The Need for Big Data Governance

The Need for Big Data Governance

Why do I need Data Governance alongside Big Data?

Data governance enables the organization to take care of the data it has, get more value from that data, and make important aspects of that data visible to users. It also provides capabilities to manage these aspects. This is critical not only because of errors and omissions for existing data, but because new uses of data often require new attributes and therefore new metadata to support them. This flexibility is one of the great benefits of using Collibra with MapR as your big data management solution.

What does data governance entail?

Start with people and process

Data governance is about enabling and encouraging good behavior regarding data, and limiting behaviors that create risks. This is the same whether you are in a big data environment or a traditional data management environment. Enabling organizations to identify who is responsible for the data, collaborate to set policies and make decisions, create explicit agreements about how the data is used and what it is for, understand where certain metrics and information are derived, and determine the business impact of changes to data. These are all things that are needed in any environment.

Use technology as the enabler for the above

These processes are usually highly varied and involve many different stakeholders from different parts of the organization. They are also time sensitive.

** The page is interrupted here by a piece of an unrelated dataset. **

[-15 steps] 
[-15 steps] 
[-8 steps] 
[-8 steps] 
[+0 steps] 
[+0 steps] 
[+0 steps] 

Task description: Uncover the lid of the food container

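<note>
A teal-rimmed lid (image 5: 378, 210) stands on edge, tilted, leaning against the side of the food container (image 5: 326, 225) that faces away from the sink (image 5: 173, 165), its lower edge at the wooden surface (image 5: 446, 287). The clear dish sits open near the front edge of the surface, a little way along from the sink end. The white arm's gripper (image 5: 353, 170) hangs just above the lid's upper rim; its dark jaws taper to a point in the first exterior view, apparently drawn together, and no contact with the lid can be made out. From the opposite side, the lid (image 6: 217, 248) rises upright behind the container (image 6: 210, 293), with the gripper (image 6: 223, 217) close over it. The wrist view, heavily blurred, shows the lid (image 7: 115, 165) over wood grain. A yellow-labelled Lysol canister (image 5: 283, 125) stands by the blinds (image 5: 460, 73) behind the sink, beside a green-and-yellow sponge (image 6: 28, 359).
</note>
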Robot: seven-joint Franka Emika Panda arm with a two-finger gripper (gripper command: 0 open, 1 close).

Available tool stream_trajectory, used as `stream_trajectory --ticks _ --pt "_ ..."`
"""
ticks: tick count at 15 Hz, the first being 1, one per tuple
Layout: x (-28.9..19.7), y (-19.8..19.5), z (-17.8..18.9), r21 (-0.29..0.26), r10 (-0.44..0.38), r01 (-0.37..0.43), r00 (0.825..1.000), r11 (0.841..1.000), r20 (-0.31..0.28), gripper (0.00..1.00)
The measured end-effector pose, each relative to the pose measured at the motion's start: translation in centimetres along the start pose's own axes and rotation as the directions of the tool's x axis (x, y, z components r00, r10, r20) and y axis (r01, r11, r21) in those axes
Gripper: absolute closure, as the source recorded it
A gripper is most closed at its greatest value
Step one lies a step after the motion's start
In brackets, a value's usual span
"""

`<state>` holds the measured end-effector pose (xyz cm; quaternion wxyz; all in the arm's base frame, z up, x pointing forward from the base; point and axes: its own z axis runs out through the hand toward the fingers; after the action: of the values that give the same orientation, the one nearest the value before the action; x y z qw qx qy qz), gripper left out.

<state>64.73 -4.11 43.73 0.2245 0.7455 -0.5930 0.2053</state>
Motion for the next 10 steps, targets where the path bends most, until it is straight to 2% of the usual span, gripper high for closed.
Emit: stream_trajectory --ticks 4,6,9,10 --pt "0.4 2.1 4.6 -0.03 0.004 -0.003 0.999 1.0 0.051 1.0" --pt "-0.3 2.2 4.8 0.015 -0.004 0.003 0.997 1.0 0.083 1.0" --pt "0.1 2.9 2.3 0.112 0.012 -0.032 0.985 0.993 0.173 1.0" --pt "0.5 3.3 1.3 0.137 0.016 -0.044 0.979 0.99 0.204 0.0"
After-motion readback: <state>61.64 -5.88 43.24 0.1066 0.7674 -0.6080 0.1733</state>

Especially in a big data scenario, the type, amount and frequency of change of data is increasing all the time. While it is possible to perform each of these tasks once or twice, executing governance on a continuous basis is impossible without dedicated systems and automation. Think of this in the same way most of our business processes require automation today to execute efficiently and effectively. In addition, like any other process, the governance of data itself must be measured and managed, so that the quality, utility, and security of the data can be improved when necessary.

These processes also must connect with the right stakeholders. In many cases, the individuals that understand the meaning and uses of data are not familiar with the technical aspects of its management. They are people who work in the business units that use this data to provide value. To capture their input, and to provide them with useful assistance requires an application that is specifically tailored for their needs.

Define up front what aspects of data management are critical to your business

Knowing what you need to govern is a critical part of implementing proper data governance. While all information probably should be subject to some governance, and should be cataloged so it can be found, there is a subset of crucial information that should be the focus of any data governance effort. These critical data elements and their antecedents are the basis of how the organization makes decisions, services customers and reports to regulators.

Leverage existing processes and best practices

Data governance doesn't have to be a new and burdensome initiative. In fact, some organizations might put aside a formal data governance program because of the perception of inhibitors and overhead. But the fact is you already have processes in place that act as a foundation for a formal data governance program. These might be labeled as “workflows” or “business rules,” but those are merely different terms for the same set of practices. Use these processes as a starting point to build out a strategy that helps you to gain more value from big data.

Indeed most organizations have some recognition of the importance of these activities and may have systematized them within a particular function or domain. At the same time, these activities often do not represent a hindrance to gaining business value. For example, essential to the transition to a data driven organization is the understanding that interesting insights from data come when data is combined in new ways. The implementation known as a “data lake” necessarily requires processes that allow you to keep the data you need in a way that eliminates technical barriers, and gives new capabilities to process that data. This flexibility means that the processes for managing and governing the data can be seamless when applying them across the entire scope of newly accessible data.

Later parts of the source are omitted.